→ **PROBLEM STATEMENT**: Where a line below includes the word "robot", copy that line.

DATA LISTING START

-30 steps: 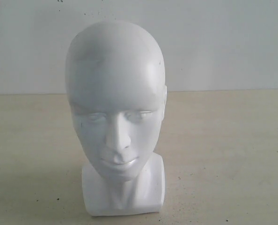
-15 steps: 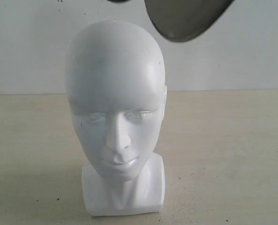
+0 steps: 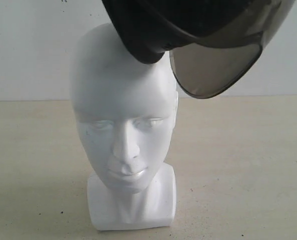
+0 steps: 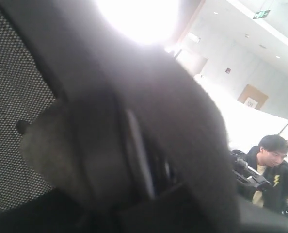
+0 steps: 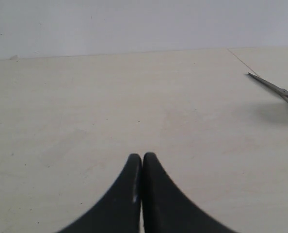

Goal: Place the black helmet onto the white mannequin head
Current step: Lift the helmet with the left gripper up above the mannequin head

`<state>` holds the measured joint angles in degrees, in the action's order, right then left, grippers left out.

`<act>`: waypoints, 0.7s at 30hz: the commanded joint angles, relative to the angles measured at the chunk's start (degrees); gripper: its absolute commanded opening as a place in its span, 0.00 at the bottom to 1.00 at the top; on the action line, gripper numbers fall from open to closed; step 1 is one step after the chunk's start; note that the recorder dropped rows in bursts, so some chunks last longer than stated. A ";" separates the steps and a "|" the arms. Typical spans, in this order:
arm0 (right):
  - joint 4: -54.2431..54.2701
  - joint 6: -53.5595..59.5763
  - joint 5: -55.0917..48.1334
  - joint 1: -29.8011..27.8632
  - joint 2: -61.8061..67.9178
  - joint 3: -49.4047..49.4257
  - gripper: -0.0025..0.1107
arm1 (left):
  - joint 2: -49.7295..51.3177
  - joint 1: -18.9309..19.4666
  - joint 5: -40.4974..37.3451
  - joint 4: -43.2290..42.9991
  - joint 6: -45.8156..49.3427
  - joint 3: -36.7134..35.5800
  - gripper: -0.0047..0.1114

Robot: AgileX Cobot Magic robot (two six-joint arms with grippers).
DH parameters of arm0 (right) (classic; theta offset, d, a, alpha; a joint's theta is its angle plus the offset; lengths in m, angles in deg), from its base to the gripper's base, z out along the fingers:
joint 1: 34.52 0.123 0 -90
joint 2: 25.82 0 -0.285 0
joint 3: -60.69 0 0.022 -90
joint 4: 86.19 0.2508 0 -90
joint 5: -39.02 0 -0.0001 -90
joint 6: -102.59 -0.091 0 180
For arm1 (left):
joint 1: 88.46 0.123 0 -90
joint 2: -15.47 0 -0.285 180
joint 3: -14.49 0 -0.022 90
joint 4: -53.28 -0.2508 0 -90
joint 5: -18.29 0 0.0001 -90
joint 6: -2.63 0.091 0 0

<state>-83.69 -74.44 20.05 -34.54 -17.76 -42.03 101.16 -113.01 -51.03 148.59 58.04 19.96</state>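
You have on view:
- white mannequin head: smooth glossy plastic.
- black helmet, above the head: matt shell.
- visor: smoky, see-through, glossy.
- lining: fine dotted mesh cloth.
- counter, beneath the head: pale, matt, faintly speckled.
- right gripper: jaws smooth, black, matt.

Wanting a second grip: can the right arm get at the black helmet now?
Probably not at once. The right gripper is shut, pointing over the table, and the exterior view shows no arm near the black helmet tilted over the white mannequin head.
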 commanded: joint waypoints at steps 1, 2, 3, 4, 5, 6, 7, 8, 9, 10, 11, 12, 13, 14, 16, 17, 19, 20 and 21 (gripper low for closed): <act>0.18 0.34 0.53 -0.42 -0.28 -0.06 0.02 | -0.57 -0.01 4.43 4.64 3.52 0.28 0.08; 0.18 0.34 0.53 -0.42 -0.28 -0.06 0.02 | -0.57 -0.01 4.73 4.64 3.52 0.28 0.08; 0.18 0.34 0.53 -0.42 -0.28 -0.06 0.02 | -0.57 -0.09 5.26 4.64 3.80 0.28 0.08; 0.18 0.34 0.53 -0.42 -0.28 -0.06 0.02 | -0.57 -0.09 5.81 4.64 4.08 0.28 0.08; 0.18 0.34 0.53 -0.42 -0.28 -0.06 0.02 | -0.57 -0.14 7.18 4.64 4.22 0.28 0.08; 0.18 0.34 0.53 -0.42 -0.28 -0.06 0.02 | -0.57 -0.14 8.15 4.64 4.22 0.41 0.08; 0.18 0.34 0.53 -0.42 -0.28 -0.06 0.02 | -0.57 -0.14 8.50 4.64 4.22 0.64 0.08; 0.18 0.34 0.53 -0.42 -0.28 -0.06 0.02 | -0.57 -0.14 8.73 4.64 4.22 0.89 0.08; 0.18 0.34 0.53 -0.42 -0.28 -0.06 0.02 | -0.57 -0.14 9.16 4.64 4.22 1.13 0.08; 0.18 0.34 0.53 -0.42 -0.28 -0.06 0.02 | -0.68 -0.14 9.16 4.64 4.22 1.68 0.08; 0.18 0.34 0.53 -0.42 -0.28 -0.06 0.02 | -0.68 -0.14 9.16 4.64 4.22 2.17 0.08; 0.18 0.34 0.53 -0.42 -0.28 -0.06 0.02 | -0.80 -0.14 9.61 4.64 4.22 2.75 0.08; 0.18 0.34 0.53 -0.42 -0.28 -0.06 0.02 | -1.06 -0.30 11.03 4.12 4.09 3.51 0.08; 0.18 0.34 0.53 -0.42 -0.28 -0.06 0.02 | -1.46 -1.17 13.37 1.91 3.31 4.34 0.08; 0.18 0.34 0.53 -0.42 -0.28 -0.06 0.02 | -2.09 -2.77 17.47 -1.12 1.46 5.67 0.08; 0.18 0.34 0.53 -0.42 -0.28 -0.06 0.02 | -2.25 -3.66 18.95 -2.47 0.37 6.39 0.08; 0.18 0.34 0.53 -0.42 -0.28 -0.06 0.02 | -2.25 -5.92 20.78 -5.41 -2.37 8.65 0.08; 0.18 0.34 0.53 -0.42 -0.28 -0.06 0.02 | -2.15 -7.32 22.35 -7.98 -3.90 9.59 0.08; 0.18 0.34 0.53 -0.42 -0.28 -0.06 0.02 | -2.15 -8.84 24.61 -11.04 -6.23 10.34 0.08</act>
<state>-83.69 -74.44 20.05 -34.54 -17.76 -42.03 100.57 -118.40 -30.45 140.39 54.60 27.26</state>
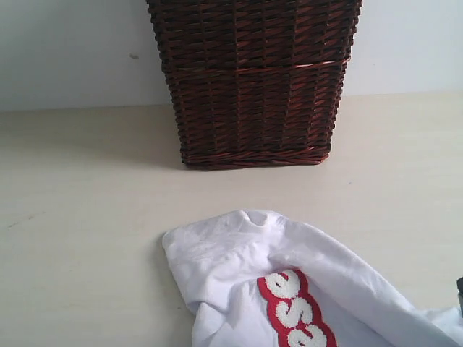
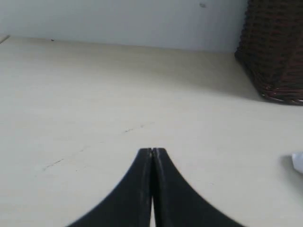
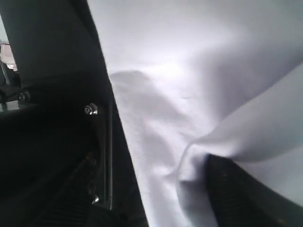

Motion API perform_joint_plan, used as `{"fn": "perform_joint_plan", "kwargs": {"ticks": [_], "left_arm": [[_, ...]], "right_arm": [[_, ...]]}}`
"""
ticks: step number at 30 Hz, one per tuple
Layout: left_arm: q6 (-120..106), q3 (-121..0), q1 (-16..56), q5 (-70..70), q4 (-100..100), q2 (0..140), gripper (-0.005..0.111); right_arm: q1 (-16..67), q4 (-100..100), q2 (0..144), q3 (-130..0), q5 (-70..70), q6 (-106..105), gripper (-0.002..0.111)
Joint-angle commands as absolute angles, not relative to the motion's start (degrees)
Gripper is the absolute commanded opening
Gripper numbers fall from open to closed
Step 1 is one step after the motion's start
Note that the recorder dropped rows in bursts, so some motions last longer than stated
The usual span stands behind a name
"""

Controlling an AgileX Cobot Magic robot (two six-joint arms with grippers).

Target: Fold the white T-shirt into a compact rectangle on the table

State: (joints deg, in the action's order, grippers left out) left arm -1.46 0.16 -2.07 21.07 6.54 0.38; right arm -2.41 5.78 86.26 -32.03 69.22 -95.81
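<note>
Draping over the parted right hand [image 3: 170, 179], the white T-shirt [image 1: 239, 253] runs out of view; the left hand [image 2: 152, 156] is closed.

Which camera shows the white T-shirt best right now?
The exterior view: the white T-shirt lies crumpled on the table, its red letter band showing, partly cut off by the frame. The right wrist view shows only close-up white cloth; the left wrist view, just a white sliver.

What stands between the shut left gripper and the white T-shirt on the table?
Nothing visible does. Only bare table lies between the left gripper and the edge of the white T-shirt. The wicker basket stands farther back, aside from that path.
</note>
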Motion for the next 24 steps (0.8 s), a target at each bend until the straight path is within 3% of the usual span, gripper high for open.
{"fn": "perform_joint_plan", "kwargs": {"ticks": [1, 11, 24], "left_arm": [[-1.3, 0.0, -2.2, 20.5, 6.7, 0.0, 0.0], [-1.3, 0.0, -2.2, 20.5, 6.7, 0.0, 0.0], [-1.3, 0.0, -2.2, 20.5, 6.7, 0.0, 0.0]], "right_arm": [[-2.6, 4.6, 82.7, -31.8, 70.0, -95.6, 0.065], [-2.6, 13.3, 71.1, -42.6, 59.7, -94.8, 0.065], [-2.6, 13.5, 90.5, -43.1, 49.1, -82.2, 0.063]]}}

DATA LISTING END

→ **EXERCISE OUTPUT**:
Robot: AgileX Cobot Magic robot (two six-joint arms with grippers).
Controlling an AgileX Cobot Magic robot (two six-joint arms with grippers).

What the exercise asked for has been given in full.